Work required: Transcribe the entire listing, keeping each word as it is.

# # # # # # #

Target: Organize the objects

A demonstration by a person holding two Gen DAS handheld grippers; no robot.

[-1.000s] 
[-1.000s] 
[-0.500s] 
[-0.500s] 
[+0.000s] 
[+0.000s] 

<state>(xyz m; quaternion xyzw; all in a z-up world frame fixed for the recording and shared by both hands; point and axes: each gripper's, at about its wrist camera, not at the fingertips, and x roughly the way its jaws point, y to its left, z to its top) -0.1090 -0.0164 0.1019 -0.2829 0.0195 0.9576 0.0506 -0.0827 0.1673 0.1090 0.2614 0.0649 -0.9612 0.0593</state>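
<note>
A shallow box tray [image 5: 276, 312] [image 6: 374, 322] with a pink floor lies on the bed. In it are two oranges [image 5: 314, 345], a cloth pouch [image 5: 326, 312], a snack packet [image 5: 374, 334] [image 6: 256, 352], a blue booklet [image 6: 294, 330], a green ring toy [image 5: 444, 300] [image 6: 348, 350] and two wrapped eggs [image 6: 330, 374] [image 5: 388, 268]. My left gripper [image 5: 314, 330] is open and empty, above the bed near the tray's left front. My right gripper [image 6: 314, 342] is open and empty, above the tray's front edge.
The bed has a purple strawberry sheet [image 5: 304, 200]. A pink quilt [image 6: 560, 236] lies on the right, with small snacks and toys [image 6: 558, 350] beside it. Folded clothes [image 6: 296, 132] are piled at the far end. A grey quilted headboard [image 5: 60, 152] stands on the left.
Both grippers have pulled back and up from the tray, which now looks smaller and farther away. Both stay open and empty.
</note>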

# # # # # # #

Your solution:
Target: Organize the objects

A demonstration by a person holding two Gen DAS handheld grippers; no robot.

[-1.000s] 
[-1.000s] 
[-0.500s] 
[-0.500s] 
[+0.000s] 
[+0.000s] 

<state>(xyz m; quaternion xyzw; all in a z-up world frame fixed for the recording and shared by both hands; point and axes: each gripper's, at about its wrist camera, not at the fingertips, and x roughly the way its jaws point, y to its left, z to its top) -0.1090 -0.0164 0.1019 -0.2829 0.0195 0.9576 0.0506 -0.0827 0.1673 0.1090 0.2614 0.0649 -0.9612 0.0593</state>
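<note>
A shallow box tray [image 5: 276, 312] [image 6: 374, 322] with a pink floor lies on the bed. In it are two oranges [image 5: 314, 345], a cloth pouch [image 5: 326, 312], a snack packet [image 5: 374, 334] [image 6: 256, 352], a blue booklet [image 6: 294, 330], a green ring toy [image 5: 444, 300] [image 6: 348, 350] and two wrapped eggs [image 6: 330, 374] [image 5: 388, 268]. My left gripper [image 5: 314, 330] is open and empty, above the bed near the tray's left front. My right gripper [image 6: 314, 342] is open and empty, above the tray's front edge.
The bed has a purple strawberry sheet [image 5: 304, 200]. A pink quilt [image 6: 560, 236] lies on the right, with small snacks and toys [image 6: 558, 350] beside it. Folded clothes [image 6: 296, 132] are piled at the far end. A grey quilted headboard [image 5: 60, 152] stands on the left.
Both grippers have pulled back and up from the tray, which now looks smaller and farther away. Both stay open and empty.
</note>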

No further output is expected.